HOW TO COMPLETE THIS TASK: Any images in the material are to be dropped while every line is retyped exactly.

DATA SHOWN:
---
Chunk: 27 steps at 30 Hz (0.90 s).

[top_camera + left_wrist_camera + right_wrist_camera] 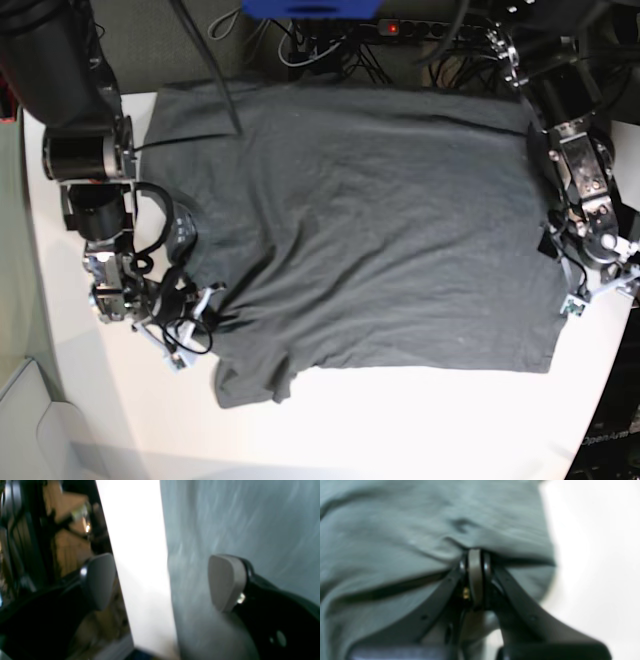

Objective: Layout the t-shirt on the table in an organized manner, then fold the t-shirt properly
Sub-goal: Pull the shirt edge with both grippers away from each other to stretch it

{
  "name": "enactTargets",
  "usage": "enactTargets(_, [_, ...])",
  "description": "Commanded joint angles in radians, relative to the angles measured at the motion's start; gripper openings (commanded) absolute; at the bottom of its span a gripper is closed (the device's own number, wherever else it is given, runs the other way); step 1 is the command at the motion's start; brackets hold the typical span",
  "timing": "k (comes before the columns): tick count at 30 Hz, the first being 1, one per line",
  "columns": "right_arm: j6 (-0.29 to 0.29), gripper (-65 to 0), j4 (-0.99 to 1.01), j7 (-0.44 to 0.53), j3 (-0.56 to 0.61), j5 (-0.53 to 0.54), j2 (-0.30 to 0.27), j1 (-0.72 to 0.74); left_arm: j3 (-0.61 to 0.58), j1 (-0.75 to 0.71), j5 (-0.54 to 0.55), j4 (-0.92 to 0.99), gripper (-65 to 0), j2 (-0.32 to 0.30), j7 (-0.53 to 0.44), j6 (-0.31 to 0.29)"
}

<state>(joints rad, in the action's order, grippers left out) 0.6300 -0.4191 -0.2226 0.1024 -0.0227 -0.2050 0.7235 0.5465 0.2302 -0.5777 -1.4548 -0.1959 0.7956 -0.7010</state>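
The dark grey t-shirt (pixel 370 230) lies spread on the white table (pixel 400 420), with its lower left corner rumpled. My right gripper (pixel 200 305) is at the shirt's left edge. In the right wrist view the gripper (pixel 475 555) is shut on a raised fold of the shirt (pixel 395 530), with bare table (pixel 595 555) to its right. My left gripper (pixel 600 297) is at the shirt's right edge. In the left wrist view the gripper (pixel 162 582) is open and holds nothing. One pad (pixel 226 582) is over the shirt (pixel 250 517), the other over the edge of the table (pixel 140 555).
A power strip (pixel 390 27) with a red light and several cables lie on the floor behind the table. A blue object (pixel 310 8) is at the top edge. Bare table runs along the front edge below the shirt.
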Motion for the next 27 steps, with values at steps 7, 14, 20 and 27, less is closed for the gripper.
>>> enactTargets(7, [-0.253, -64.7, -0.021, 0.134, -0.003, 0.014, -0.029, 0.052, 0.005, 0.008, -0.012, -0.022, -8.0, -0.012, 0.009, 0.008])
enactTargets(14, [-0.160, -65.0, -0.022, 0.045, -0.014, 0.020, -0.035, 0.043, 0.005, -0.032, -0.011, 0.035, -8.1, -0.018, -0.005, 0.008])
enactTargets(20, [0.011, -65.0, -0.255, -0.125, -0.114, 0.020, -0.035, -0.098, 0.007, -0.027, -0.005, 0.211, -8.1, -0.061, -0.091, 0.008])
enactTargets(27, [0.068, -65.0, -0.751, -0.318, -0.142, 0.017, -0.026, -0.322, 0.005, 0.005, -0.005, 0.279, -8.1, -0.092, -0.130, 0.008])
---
EXPECTED OUTPUT:
Chunk: 27 steps at 30 Hz (0.90 s).

[top_camera + left_wrist_camera + right_wrist_camera] 

Objective: Layout the t-shirt on the table in an organized manner, then fold the t-shirt properly
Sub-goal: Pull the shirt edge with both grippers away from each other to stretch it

{
  "name": "enactTargets",
  "usage": "enactTargets(_, [_, ...])",
  "description": "Commanded joint angles in radians, relative to the angles measured at the motion's start; gripper openings (commanded) absolute; at the bottom of its span a gripper is closed (the device's own number, wherever else it is given, runs the other way); step 1 is the command at the motion's start; brackets hold the typical span",
  "timing": "k (comes before the columns): tick count at 30 Hz, the first being 1, one per line",
  "columns": "right_arm: j6 (-0.29 to 0.29), gripper (-65 to 0), j4 (-0.99 to 1.01), j7 (-0.44 to 0.53), j3 (-0.56 to 0.61), j5 (-0.53 to 0.54), j2 (-0.30 to 0.27), j1 (-0.72 to 0.74); left_arm: j3 (-0.61 to 0.58), j1 (-0.75 to 0.71), j5 (-0.54 to 0.55), j4 (-0.92 to 0.99), gripper (-65 to 0), j2 (-0.32 to 0.30), j7 (-0.53 to 0.44), j6 (-0.31 to 0.29)"
}

<state>(joints rad, in the action's order, grippers left out) 0.6300 -0.4191 -0.2226 0.1024 -0.0227 -0.2050 0.7235 0.5465 0.2302 -0.5777 -1.4548 -0.1959 0.7956 -0.7010</state>
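The dark grey t-shirt (pixel 370 230) lies spread on the white table (pixel 400 420), with its lower left corner rumpled. My right gripper (pixel 200 305) is at the shirt's left edge. In the right wrist view the gripper (pixel 475 555) is shut on a raised fold of the shirt (pixel 395 530), with bare table (pixel 595 555) to its right. My left gripper (pixel 600 297) is at the shirt's right edge. In the left wrist view the gripper (pixel 162 582) is open and holds nothing. One pad (pixel 226 582) is over the shirt (pixel 250 517), the other over the edge of the table (pixel 140 555).
A power strip (pixel 390 27) with a red light and several cables lie on the floor behind the table. A blue object (pixel 310 8) is at the top edge. Bare table runs along the front edge below the shirt.
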Motion for the next 27 steps, with values at steps 7, 14, 20 and 27, less is closed for the gripper.
>>> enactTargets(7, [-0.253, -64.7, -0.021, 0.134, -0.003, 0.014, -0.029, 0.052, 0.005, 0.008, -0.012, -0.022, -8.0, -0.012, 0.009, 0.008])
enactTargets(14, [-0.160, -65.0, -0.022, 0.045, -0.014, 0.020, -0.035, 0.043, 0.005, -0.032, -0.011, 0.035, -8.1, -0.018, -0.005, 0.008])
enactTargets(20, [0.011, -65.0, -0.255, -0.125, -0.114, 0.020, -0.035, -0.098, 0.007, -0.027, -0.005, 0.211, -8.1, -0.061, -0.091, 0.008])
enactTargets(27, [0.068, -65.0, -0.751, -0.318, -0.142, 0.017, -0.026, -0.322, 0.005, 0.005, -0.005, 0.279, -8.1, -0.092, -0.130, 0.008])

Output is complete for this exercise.